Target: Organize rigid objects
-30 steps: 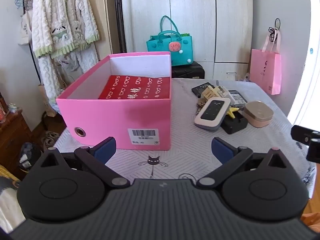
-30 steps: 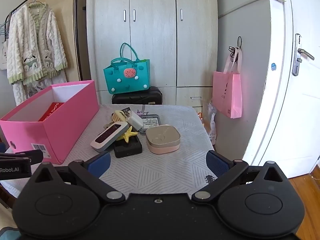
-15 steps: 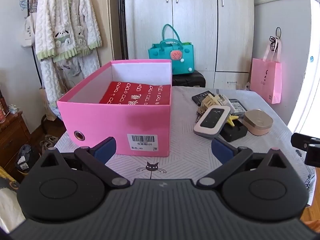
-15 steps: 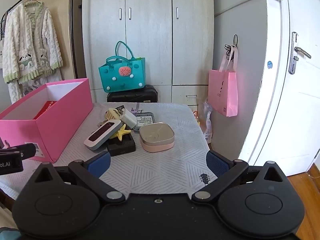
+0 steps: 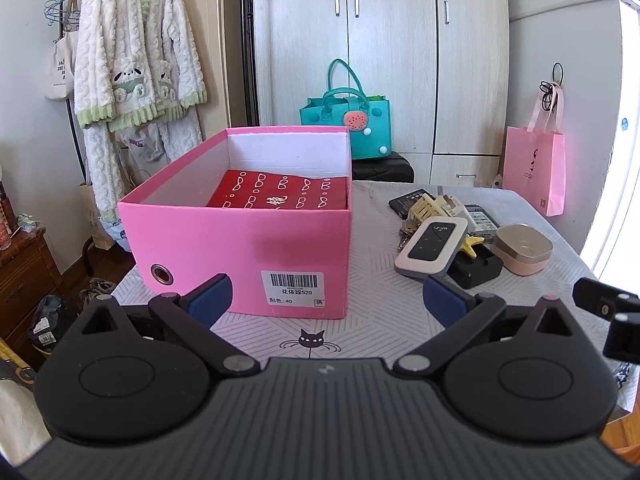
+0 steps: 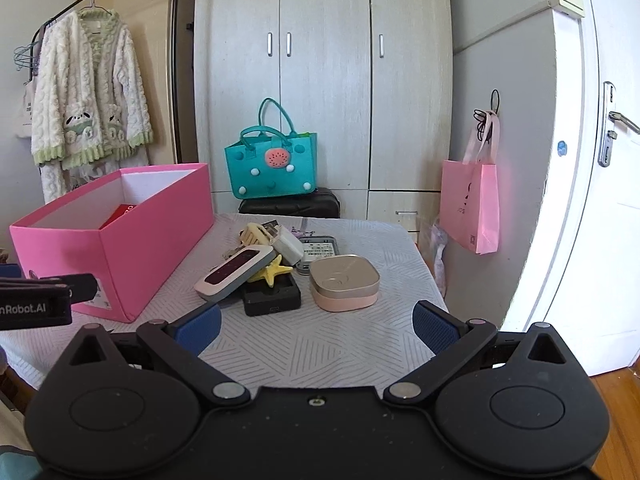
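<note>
On the table (image 5: 372, 344), an open pink box (image 5: 240, 240) stands at the left with a red box (image 5: 280, 196) lying inside it. Just to its right sits a cluster of small things: a white-and-black device (image 6: 236, 270) leaning on a black block (image 6: 272, 300), a yellow star (image 6: 274, 272), and a gold-and-pink case (image 6: 344, 282). The left gripper (image 5: 326, 300) and the right gripper (image 6: 316, 326) both hover wide open, holding nothing.
</note>
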Tool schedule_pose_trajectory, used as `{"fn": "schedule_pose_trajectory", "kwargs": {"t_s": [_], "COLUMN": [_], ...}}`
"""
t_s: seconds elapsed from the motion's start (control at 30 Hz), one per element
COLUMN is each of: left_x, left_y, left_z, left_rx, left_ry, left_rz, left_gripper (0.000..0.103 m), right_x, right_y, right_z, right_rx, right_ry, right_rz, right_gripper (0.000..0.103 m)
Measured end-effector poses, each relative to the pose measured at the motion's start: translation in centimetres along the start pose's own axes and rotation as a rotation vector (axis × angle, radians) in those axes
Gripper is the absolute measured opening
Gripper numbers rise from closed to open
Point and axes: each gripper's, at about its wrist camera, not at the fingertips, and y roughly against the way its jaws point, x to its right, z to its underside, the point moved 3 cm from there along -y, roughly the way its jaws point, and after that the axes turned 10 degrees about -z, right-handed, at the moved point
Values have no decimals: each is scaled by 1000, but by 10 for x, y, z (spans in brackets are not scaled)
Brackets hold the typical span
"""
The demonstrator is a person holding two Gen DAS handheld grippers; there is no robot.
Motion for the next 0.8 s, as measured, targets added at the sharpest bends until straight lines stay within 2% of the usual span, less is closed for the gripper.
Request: {"fn": "schedule_pose_trajectory", "kwargs": {"t_s": [0.5, 0.67, 0.8], "left_x": [-1, -2, -4], "left_y": [-3, -11, -11], "left_z": [4, 5, 5], "left_rx": [0, 0, 2], "left_ry": [-6, -22, -12], "left_rz": [0, -28, -14], "left_gripper": [103, 103, 103], "right_x": [-3, -4, -4], "right_y": [-5, -5, -5], "right_z": [4, 5, 5], "right_rx": [-2, -3, -3], "right_ry": [26, 34, 37], "right_rz": [6, 13, 15], "right_gripper": [103, 103, 103]}}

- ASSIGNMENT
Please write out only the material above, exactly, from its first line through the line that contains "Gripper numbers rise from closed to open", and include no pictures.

- TASK RESULT
Target: Organize rigid objects
-30 steps: 
-30 steps: 
-15 steps: 
-15 steps: 
+0 steps: 
+0 steps: 
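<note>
On the table (image 5: 372, 344), an open pink box (image 5: 240, 240) stands at the left with a red box (image 5: 280, 196) lying inside it. Just to its right sits a cluster of small things: a white-and-black device (image 6: 236, 270) leaning on a black block (image 6: 272, 300), a yellow star (image 6: 274, 272), and a gold-and-pink case (image 6: 344, 282). The left gripper (image 5: 326, 300) and the right gripper (image 6: 316, 326) both hover wide open, holding nothing.
</note>
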Tool schedule_pose_trajectory, used as `{"fn": "schedule_pose_trajectory", "kwargs": {"t_s": [_], "COLUMN": [_], ...}}`
"""
t_s: seconds elapsed from the motion's start (control at 30 Hz), one per element
COLUMN is each of: left_x, left_y, left_z, left_rx, left_ry, left_rz, left_gripper (0.000..0.103 m), right_x, right_y, right_z, right_rx, right_ry, right_rz, right_gripper (0.000..0.103 m)
Measured end-effector poses, each relative to the pose measured at the motion's start: translation in centimetres along the start pose's own axes and rotation as a rotation vector (axis × angle, radians) in those axes
Gripper is the absolute measured opening
Gripper numbers rise from closed to open

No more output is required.